THE DATA
· · · · ·

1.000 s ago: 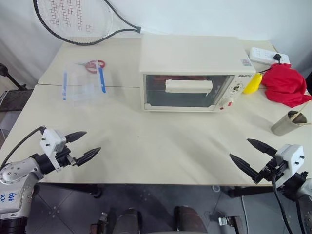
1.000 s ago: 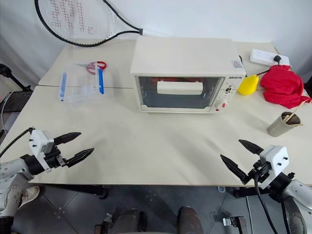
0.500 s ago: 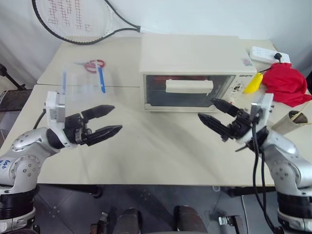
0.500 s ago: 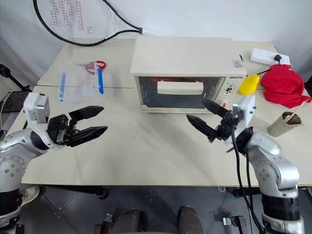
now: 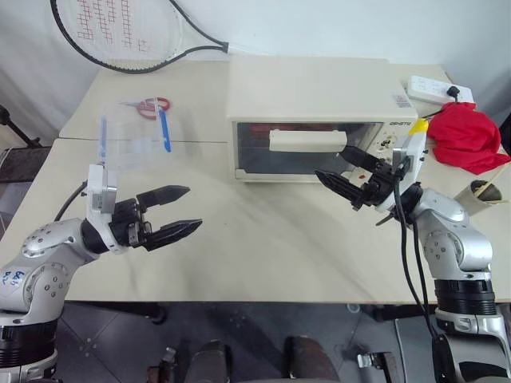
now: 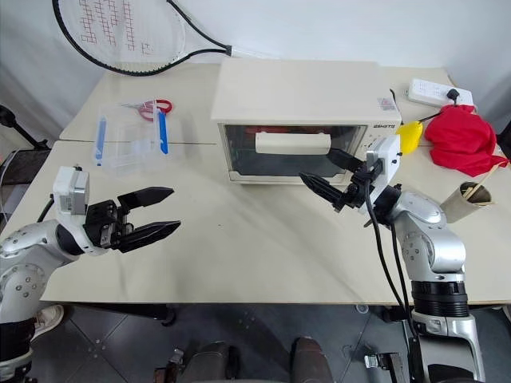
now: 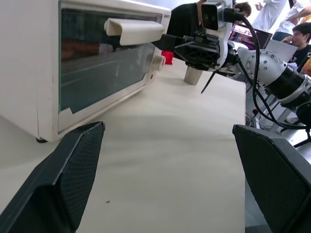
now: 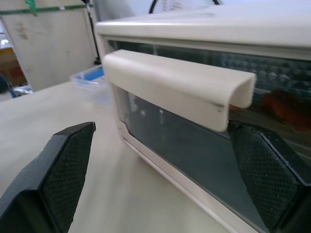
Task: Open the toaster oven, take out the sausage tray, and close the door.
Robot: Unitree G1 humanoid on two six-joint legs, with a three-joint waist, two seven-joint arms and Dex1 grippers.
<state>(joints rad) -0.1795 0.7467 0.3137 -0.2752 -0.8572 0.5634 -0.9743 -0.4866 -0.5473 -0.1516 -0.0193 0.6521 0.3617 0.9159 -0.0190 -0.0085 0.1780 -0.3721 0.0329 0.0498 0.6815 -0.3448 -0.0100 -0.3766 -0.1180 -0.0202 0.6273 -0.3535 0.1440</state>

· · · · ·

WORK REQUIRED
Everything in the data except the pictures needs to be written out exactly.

TASK SOLUTION
1.000 s ago: 
1.000 s ago: 
0.500 s ago: 
0.500 s ago: 
now: 
now: 
now: 
now: 
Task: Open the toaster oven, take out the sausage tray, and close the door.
Robot: Unitree G1 humanoid on two six-joint legs, with a three-joint waist, two seven-joint arms and Dex1 grippers.
<state>(joints rad) -0.1795 0.7467 0.3137 -0.2752 -0.8572 0.5634 -0.9743 -0.4866 -0.5473 -0.1516 -0.0193 0.6521 0.3617 0.9159 -0.0190 -0.0085 0.1780 -0.3721 0.0329 0.0498 0.6815 -0.3448 -0.0100 -0.3766 -0.1180 -0.0202 0.6273 -0.3535 0.1440</state>

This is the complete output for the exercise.